### Your goal
Starting with the first line below, reproduce each line exactly until you have included the one bearing "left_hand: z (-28".

### Supplied information
---

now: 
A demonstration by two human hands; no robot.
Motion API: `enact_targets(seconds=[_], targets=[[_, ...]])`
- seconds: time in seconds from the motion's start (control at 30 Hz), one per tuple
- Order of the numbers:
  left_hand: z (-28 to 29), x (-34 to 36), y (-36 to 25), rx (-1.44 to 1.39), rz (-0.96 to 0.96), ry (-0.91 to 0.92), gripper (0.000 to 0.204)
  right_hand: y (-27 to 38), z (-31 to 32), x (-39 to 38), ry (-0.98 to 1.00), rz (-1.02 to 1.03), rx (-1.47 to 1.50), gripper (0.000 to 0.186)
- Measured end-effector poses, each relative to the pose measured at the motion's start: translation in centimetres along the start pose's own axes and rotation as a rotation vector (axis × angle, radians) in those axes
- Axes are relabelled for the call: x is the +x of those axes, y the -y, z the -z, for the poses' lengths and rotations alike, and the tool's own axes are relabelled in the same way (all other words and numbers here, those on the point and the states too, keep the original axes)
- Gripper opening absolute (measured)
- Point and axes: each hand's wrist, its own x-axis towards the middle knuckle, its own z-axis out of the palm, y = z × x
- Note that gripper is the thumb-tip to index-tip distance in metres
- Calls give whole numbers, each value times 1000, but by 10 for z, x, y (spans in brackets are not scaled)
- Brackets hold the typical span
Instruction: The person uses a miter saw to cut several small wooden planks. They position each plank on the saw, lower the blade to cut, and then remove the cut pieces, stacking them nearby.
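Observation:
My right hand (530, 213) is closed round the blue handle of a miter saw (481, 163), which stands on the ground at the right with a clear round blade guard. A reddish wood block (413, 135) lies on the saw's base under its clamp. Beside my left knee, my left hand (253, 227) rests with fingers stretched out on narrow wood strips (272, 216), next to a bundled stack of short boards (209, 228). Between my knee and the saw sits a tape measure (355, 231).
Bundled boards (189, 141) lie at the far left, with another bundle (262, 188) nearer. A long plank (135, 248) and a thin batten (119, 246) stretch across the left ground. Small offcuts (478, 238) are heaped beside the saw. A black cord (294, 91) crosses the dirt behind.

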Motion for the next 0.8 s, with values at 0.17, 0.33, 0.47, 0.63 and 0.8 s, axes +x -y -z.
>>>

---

### Response to this exercise
now: 
A demonstration by two human hands; no robot.
Motion API: `enact_targets(seconds=[_], targets=[[_, ...]])`
- seconds: time in seconds from the motion's start (control at 30 Hz), one per tuple
- Order of the numbers:
  left_hand: z (-28 to 29), x (-34 to 36), y (-36 to 25), rx (-1.44 to 1.39), rz (-0.96 to 0.96), ry (-0.91 to 0.92), gripper (0.000 to 0.204)

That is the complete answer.